Contarás de Abril, aos meus filhos, que os meus olhos ardidos, urbanos, ficaram cheios
de um ofício de dizer coisas singelas, humildes: como amor, liberdade. Contarás de Abril os
idos e os que voltaram, os que ficaram e ficam. Contarás de Abril pequenas pilhas de palavras,
armazenadas numa necessidade que inventei; e as nossas almas ledas e limpas: e os braços
que se estendem a outros abraços; e a cordialidade de anotarmos um nome, um número, uma
flor: e os balaios sem reticências de mágoas, cheios de trissos de aves, de pássaros remotos de
que ignorávamos a voz ou havíamos esquecido o toque e a fímbria. Contarás de Abril que na
nossa terra já não apodrecem as raízes e que já não adiamos o coração; que já não nos dói a
velhice e que os rios são todos nossos e íntimos e que já não perdemos a infância e que nascem crianças insubmissas e claras e livres. Contarás de Abril a espessura mágica, o punho
reflexo, o dia de água, a lágrima, a vontade de sermos e de estarmos, o lipido grito, a forma
inconsútil, o vermelhor e a brisa, o livor das coisas, a maravilha discreta de assear a vida, o
caminhar, os restos nesta dócil pausa e neste imenso perdão.

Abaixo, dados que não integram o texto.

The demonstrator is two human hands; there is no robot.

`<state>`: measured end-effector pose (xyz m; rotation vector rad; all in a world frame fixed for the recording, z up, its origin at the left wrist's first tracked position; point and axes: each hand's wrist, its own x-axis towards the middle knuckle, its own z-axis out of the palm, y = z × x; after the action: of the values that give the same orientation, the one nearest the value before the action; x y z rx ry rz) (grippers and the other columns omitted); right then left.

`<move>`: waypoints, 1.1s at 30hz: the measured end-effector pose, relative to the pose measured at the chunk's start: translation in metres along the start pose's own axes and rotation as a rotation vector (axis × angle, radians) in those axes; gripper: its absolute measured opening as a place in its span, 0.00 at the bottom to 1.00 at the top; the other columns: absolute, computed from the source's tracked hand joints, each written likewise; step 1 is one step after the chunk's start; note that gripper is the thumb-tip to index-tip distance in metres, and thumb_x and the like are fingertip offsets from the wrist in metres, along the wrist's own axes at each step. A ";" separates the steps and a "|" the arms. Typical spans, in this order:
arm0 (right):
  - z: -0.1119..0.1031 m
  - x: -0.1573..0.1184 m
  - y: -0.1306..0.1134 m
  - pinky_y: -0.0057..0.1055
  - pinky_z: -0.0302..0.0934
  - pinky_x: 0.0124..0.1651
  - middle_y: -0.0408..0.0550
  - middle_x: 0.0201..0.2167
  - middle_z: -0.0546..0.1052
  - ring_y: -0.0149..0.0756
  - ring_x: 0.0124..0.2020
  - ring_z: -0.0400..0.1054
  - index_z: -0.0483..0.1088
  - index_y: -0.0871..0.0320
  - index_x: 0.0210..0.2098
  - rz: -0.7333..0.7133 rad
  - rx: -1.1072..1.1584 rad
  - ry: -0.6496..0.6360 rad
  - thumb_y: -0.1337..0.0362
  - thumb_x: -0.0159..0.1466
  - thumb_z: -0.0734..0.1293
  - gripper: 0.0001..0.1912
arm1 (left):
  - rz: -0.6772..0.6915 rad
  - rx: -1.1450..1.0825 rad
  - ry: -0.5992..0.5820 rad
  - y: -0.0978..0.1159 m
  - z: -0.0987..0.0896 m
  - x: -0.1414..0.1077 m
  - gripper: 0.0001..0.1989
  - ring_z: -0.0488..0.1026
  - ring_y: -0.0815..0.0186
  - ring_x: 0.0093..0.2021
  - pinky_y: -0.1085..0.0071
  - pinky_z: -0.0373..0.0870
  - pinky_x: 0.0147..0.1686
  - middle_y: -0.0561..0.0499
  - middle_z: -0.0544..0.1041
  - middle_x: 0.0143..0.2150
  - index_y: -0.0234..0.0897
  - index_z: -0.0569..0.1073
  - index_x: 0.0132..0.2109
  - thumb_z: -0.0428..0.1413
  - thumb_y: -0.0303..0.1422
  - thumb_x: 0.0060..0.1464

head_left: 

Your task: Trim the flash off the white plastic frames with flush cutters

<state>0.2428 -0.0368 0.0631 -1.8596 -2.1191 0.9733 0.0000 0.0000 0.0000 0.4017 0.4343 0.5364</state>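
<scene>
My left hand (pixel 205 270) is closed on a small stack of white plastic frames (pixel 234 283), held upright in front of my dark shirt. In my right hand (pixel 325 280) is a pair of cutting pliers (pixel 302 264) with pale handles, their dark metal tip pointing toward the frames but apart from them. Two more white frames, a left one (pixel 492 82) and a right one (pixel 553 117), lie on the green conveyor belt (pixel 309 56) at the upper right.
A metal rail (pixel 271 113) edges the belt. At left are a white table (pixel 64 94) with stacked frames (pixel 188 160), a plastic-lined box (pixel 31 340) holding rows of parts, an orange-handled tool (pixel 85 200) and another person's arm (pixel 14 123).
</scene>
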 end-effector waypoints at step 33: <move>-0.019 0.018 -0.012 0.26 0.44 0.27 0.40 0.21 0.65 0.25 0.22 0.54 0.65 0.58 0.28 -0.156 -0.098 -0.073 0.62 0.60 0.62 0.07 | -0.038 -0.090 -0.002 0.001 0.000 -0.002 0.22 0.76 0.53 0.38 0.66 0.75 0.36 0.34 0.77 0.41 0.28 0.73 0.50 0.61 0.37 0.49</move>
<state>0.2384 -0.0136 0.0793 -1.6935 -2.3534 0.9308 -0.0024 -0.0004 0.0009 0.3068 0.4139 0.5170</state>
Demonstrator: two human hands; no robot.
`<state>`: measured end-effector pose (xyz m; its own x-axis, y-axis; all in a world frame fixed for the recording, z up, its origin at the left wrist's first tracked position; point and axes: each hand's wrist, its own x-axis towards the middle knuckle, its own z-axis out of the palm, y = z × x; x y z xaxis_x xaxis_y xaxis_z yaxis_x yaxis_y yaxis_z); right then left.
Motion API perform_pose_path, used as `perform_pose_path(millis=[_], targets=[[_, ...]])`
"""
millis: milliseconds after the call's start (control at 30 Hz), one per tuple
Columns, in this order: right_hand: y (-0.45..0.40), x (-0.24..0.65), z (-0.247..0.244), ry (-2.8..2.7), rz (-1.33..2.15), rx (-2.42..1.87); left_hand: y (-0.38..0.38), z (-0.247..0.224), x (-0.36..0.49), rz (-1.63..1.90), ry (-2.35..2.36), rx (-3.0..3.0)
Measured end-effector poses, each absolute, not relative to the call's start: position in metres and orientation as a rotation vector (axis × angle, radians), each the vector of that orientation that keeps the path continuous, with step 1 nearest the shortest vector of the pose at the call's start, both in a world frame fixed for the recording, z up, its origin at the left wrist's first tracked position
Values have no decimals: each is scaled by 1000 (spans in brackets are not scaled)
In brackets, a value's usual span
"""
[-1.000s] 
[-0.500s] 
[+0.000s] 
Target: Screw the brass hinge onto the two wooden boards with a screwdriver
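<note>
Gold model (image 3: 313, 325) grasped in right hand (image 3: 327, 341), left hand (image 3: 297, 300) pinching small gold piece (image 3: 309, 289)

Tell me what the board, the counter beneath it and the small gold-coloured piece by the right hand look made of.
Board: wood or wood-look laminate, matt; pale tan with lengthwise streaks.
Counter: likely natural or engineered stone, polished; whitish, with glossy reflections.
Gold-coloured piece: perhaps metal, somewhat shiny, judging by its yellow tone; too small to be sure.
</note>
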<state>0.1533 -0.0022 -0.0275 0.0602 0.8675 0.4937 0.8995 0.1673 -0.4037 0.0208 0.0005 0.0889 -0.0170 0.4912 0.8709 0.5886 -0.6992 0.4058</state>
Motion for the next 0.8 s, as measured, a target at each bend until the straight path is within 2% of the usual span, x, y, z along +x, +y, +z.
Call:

Contarás de Abril as casas de mil
sóis, a imponderável descoberta dos sussurros, a brancura inadiável da perseverança, o resplandecente varar dos dias, a feira alvoroçada das horas. Contarás de Abril as mãos dadas.
Contarás de Abril o renascer da essencial frescura.
Baptista-Bastos, in O Diário, 25-4-90.